• [ASSIGNED TASK]: In the records below, the lines between the one holding "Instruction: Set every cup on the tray" and the one holding "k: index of", inclusive, are to be transcribed exactly; no pictures are to be included.

• [INFORMATION SUPPLIED]:
▬▬▬▬▬▬
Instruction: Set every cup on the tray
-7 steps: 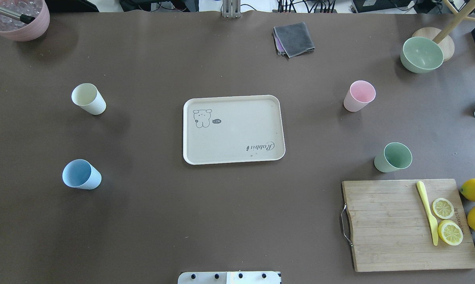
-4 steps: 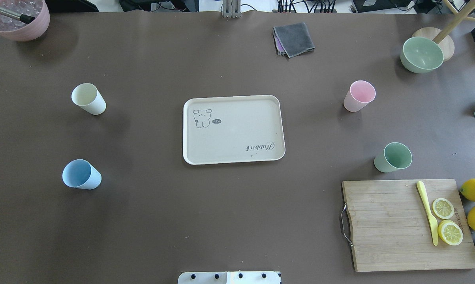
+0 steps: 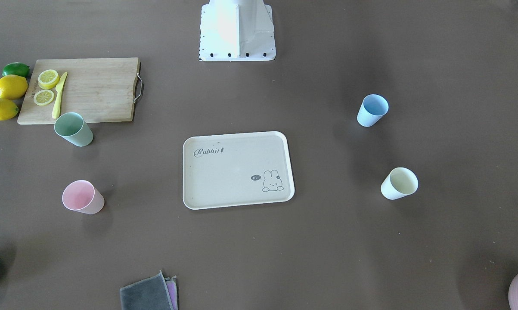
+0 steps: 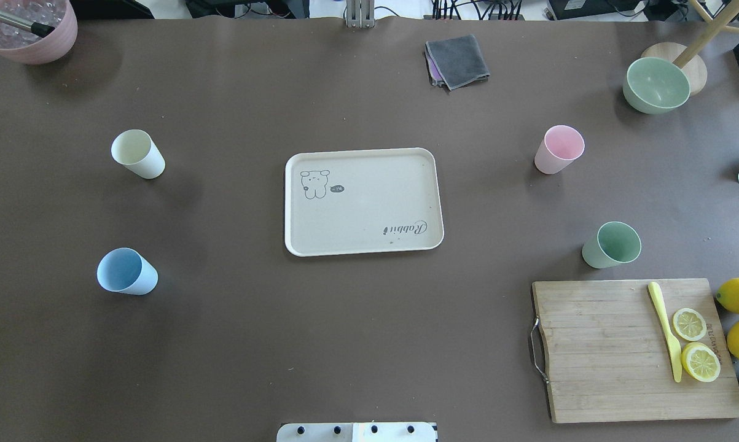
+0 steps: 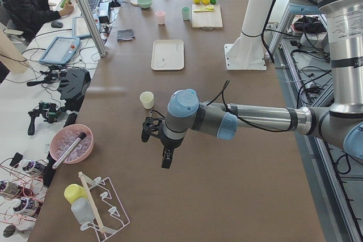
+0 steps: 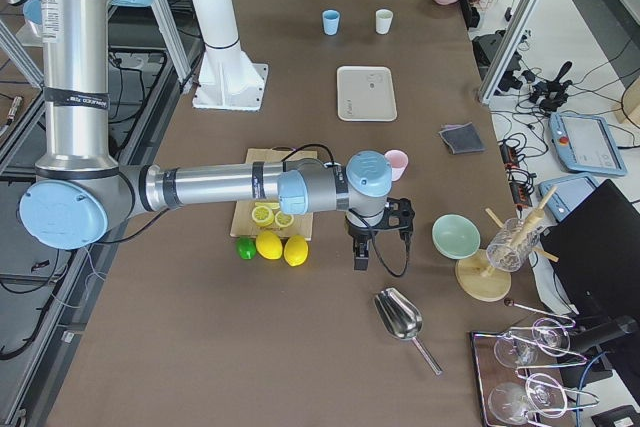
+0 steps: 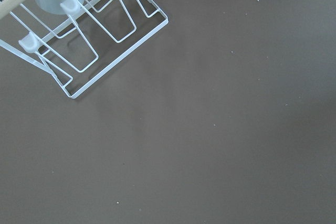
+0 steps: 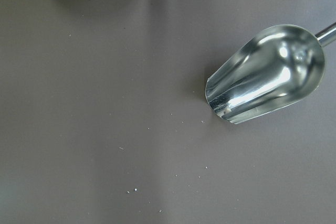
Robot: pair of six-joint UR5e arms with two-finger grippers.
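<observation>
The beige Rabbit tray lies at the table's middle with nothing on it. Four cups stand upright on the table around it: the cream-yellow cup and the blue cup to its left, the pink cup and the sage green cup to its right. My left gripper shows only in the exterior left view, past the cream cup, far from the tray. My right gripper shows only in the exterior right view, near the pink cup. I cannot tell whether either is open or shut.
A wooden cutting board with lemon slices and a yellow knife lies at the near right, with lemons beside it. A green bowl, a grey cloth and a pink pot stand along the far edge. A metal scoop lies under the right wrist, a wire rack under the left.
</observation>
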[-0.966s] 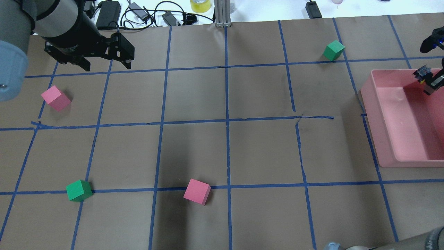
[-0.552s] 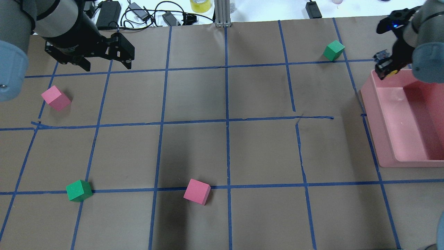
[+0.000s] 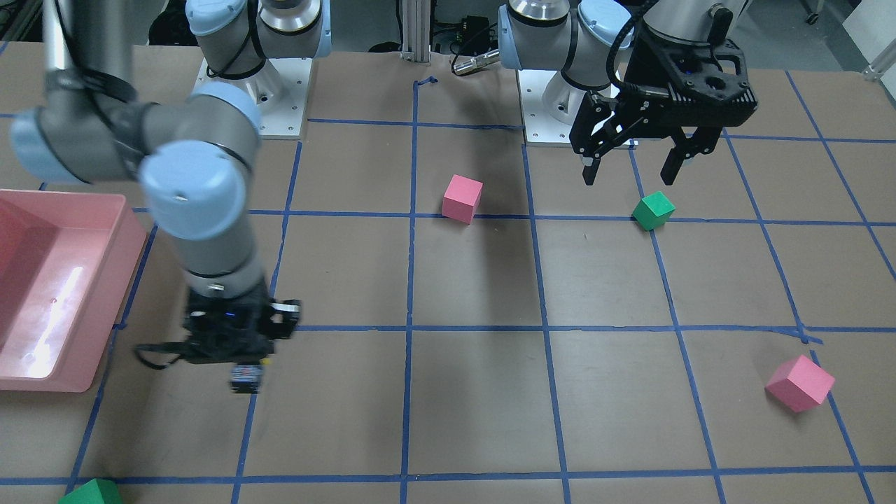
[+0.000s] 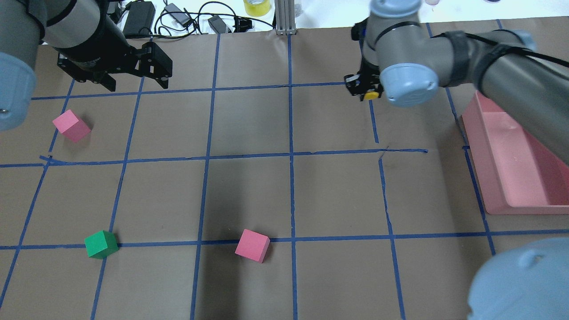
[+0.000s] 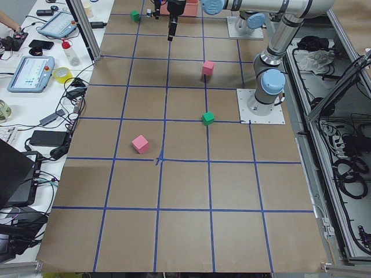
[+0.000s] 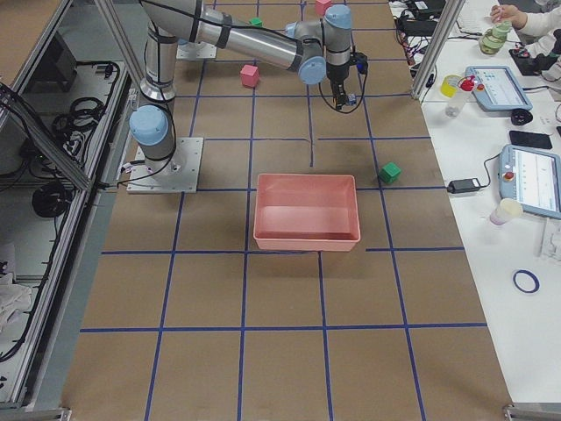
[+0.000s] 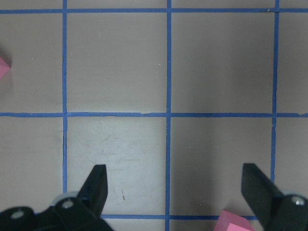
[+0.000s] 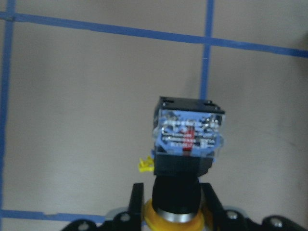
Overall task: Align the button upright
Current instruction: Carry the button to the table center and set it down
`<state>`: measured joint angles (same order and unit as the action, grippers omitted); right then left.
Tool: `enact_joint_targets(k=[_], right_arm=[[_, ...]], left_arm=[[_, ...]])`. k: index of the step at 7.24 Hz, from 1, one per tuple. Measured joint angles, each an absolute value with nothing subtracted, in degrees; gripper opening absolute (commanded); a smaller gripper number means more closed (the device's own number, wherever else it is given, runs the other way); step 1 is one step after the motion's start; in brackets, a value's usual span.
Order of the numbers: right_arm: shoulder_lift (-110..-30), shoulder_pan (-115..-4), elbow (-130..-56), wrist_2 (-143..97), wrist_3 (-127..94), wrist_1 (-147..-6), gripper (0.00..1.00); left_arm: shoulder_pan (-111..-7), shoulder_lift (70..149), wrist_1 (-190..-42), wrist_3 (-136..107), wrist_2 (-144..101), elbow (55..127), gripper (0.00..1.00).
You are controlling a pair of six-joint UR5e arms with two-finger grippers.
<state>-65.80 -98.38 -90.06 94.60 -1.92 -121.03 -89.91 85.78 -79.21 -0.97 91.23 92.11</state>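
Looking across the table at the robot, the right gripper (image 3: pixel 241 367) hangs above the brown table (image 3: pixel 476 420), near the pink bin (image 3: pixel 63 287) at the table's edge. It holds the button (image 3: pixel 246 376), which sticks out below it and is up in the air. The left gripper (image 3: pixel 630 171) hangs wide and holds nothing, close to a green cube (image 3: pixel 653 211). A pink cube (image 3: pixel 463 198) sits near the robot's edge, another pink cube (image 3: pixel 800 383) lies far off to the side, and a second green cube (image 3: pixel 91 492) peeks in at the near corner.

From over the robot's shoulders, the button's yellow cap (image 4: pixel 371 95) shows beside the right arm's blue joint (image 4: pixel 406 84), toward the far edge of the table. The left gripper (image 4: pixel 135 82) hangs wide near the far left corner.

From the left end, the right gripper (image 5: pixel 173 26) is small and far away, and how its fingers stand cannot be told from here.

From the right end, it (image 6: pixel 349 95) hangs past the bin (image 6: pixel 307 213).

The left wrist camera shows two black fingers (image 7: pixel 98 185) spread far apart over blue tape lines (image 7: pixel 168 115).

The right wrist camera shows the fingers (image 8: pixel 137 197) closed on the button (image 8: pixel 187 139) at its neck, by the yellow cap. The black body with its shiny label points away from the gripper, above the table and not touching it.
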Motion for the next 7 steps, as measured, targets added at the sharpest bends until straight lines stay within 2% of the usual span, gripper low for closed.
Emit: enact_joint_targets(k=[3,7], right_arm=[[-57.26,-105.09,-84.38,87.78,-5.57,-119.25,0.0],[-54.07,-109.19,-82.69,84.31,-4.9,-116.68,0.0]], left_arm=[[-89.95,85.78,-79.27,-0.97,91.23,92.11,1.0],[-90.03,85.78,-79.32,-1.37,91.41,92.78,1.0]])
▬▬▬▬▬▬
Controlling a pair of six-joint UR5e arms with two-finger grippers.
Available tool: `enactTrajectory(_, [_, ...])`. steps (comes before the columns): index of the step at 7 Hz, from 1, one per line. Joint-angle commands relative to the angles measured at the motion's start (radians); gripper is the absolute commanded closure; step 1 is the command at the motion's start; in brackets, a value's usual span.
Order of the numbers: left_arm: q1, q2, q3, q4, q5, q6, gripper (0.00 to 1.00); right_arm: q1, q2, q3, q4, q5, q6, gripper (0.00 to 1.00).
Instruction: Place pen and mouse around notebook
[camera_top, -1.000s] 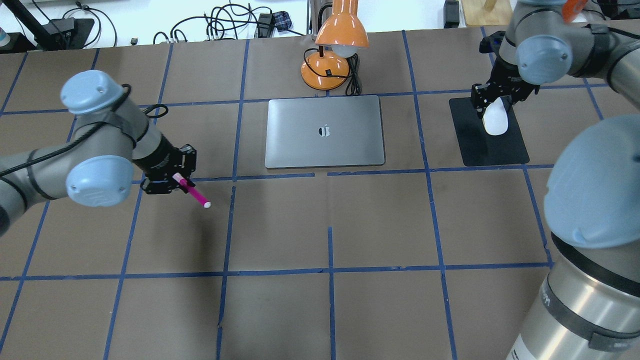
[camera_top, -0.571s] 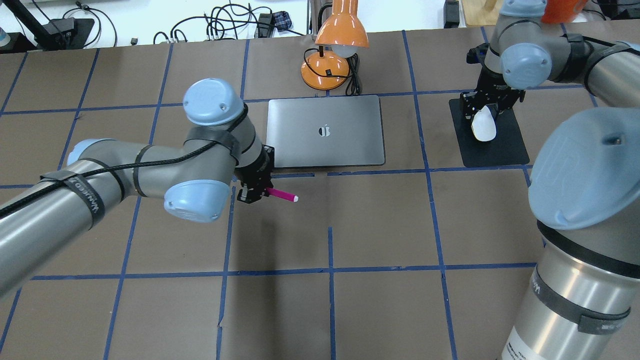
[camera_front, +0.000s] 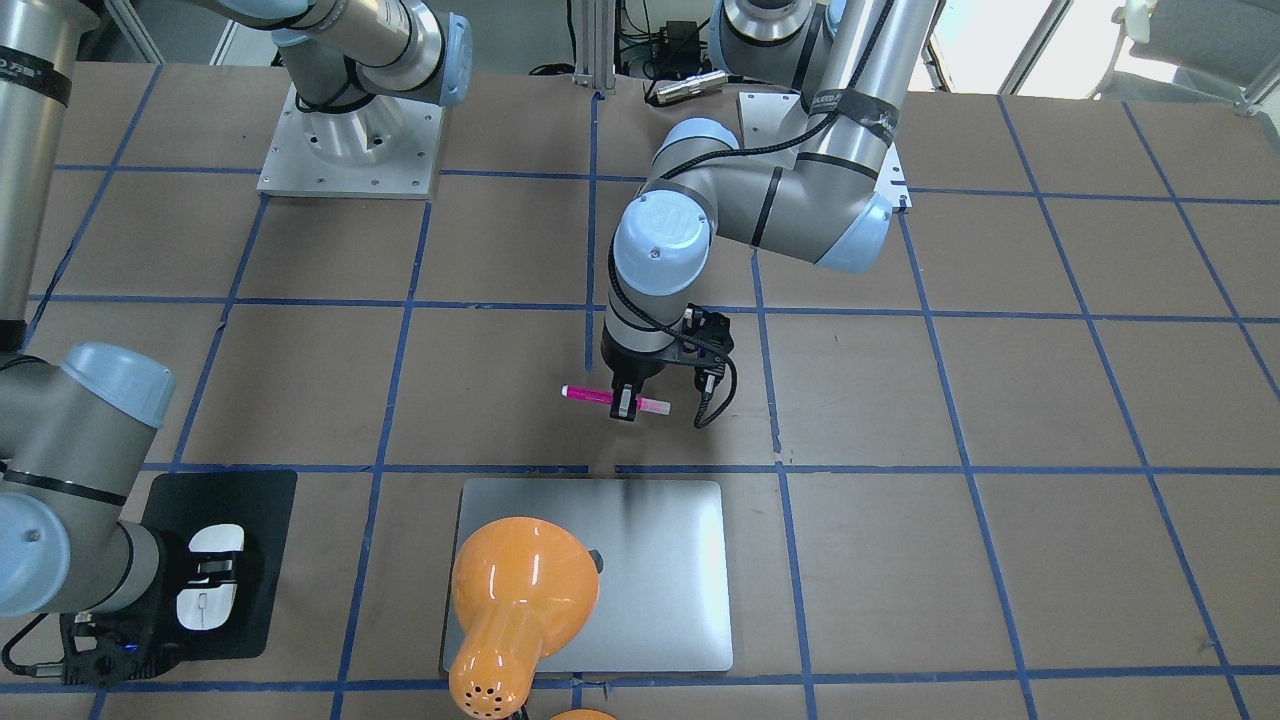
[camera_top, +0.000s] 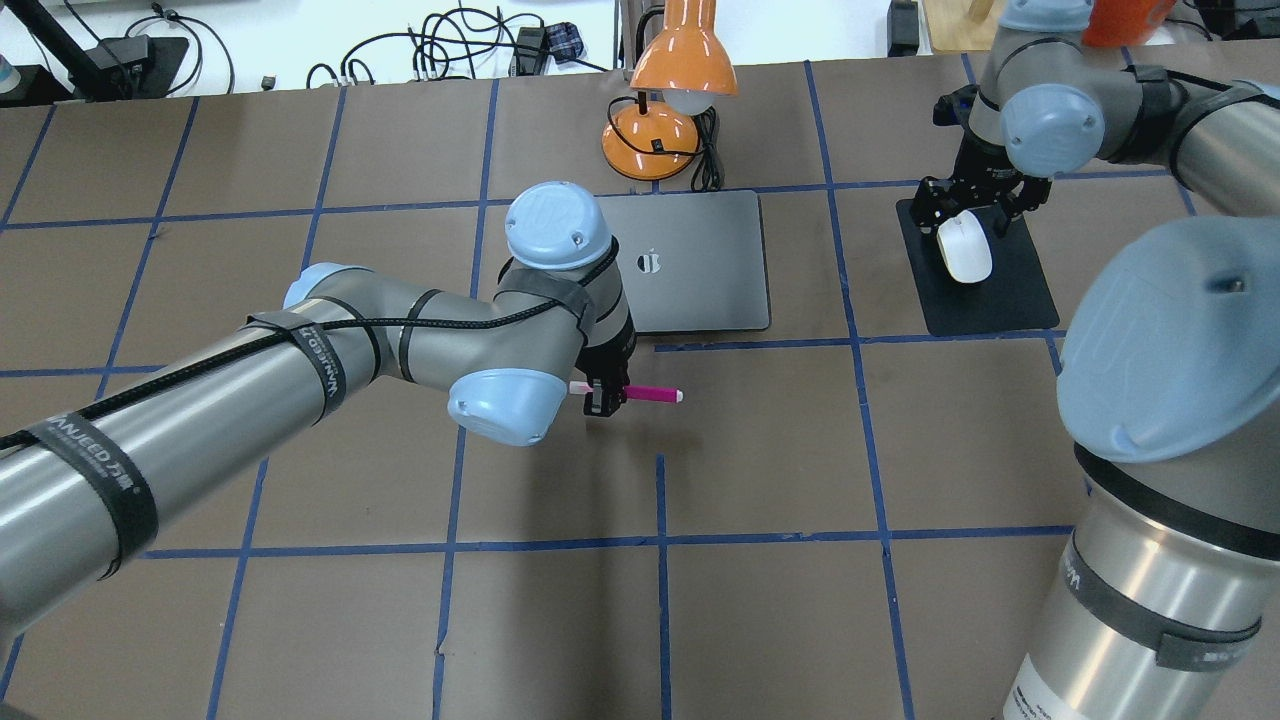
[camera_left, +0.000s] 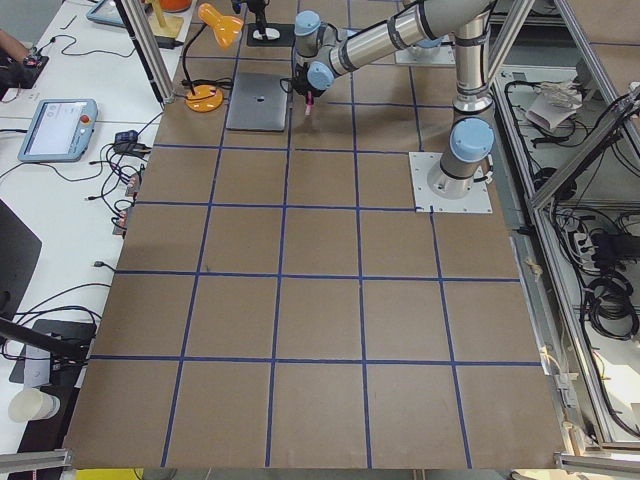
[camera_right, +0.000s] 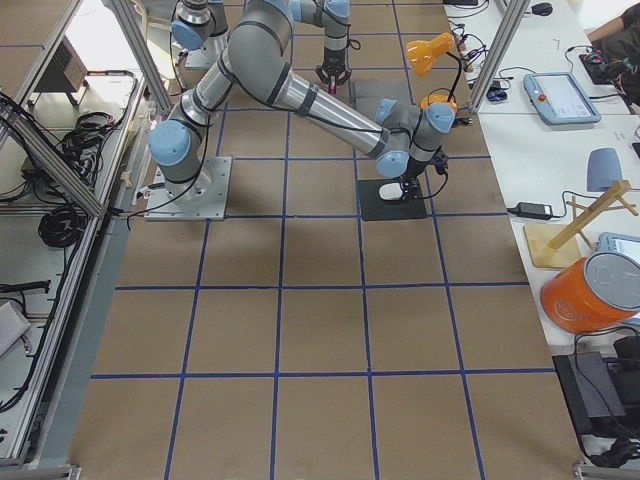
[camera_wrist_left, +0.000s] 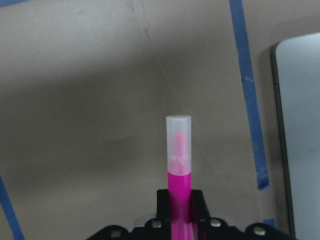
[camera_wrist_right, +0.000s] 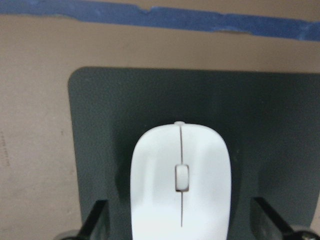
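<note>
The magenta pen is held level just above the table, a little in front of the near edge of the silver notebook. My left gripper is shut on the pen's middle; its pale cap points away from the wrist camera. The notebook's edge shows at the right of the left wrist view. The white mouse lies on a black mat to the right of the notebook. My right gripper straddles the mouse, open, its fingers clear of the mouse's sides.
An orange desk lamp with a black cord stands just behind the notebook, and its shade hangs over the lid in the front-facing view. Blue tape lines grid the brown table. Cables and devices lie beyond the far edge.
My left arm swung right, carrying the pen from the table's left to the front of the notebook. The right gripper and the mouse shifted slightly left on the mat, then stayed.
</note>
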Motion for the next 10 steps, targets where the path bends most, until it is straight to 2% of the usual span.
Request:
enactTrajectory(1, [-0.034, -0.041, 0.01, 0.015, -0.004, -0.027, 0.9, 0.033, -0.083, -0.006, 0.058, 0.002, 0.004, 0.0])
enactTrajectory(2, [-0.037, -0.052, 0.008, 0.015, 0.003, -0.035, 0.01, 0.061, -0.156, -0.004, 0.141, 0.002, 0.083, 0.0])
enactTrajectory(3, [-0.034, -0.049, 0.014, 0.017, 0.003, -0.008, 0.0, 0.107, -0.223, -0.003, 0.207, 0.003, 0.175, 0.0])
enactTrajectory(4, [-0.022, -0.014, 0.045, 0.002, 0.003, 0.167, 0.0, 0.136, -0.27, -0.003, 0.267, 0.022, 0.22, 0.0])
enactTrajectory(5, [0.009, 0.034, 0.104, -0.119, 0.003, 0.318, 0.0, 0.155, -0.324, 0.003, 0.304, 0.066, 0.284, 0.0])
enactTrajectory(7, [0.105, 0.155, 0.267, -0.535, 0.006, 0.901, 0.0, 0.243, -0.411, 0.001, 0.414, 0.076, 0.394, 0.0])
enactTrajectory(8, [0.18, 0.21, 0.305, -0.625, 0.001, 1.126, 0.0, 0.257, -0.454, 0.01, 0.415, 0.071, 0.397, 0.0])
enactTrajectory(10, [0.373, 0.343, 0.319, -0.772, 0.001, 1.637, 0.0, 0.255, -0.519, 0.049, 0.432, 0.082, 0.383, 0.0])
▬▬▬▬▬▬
• [SOLUTION]:
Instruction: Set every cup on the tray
-7 steps: 
-4 steps: 
+0 steps: 
+0 steps: 
+0 steps: 
+0 steps: 
+0 steps: 
+0 steps: 
Robot: pair of six-joint UR5e arms with two-finger grippers.
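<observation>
The beige Rabbit tray lies at the table's middle with nothing on it. Four cups stand upright on the table around it: the cream-yellow cup and the blue cup to its left, the pink cup and the sage green cup to its right. My left gripper shows only in the exterior left view, past the cream cup, far from the tray. My right gripper shows only in the exterior right view, near the pink cup. I cannot tell whether either is open or shut.
A wooden cutting board with lemon slices and a yellow knife lies at the near right, with lemons beside it. A green bowl, a grey cloth and a pink pot stand along the far edge. A metal scoop lies under the right wrist, a wire rack under the left.
</observation>
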[-0.966s] 
[-0.552s] 
[+0.000s] 
[+0.000s] 
[+0.000s] 
[+0.000s] 
[+0.000s] 
[+0.000s] 
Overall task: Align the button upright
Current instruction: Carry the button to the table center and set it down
`<state>`: measured joint angles (same order and unit as the action, grippers omitted); right then left.
Tool: `enact_joint_targets(k=[_], right_arm=[[_, ...]], left_arm=[[_, ...]])`. k: index of the step at 7.24 Hz, from 1, one per tuple. Measured joint angles, each an absolute value with nothing subtracted, in degrees; gripper opening absolute (commanded); a smaller gripper number means more closed (the device's own number, wherever else it is given, runs the other way); step 1 is one step after the motion's start; in brackets, a value's usual span.

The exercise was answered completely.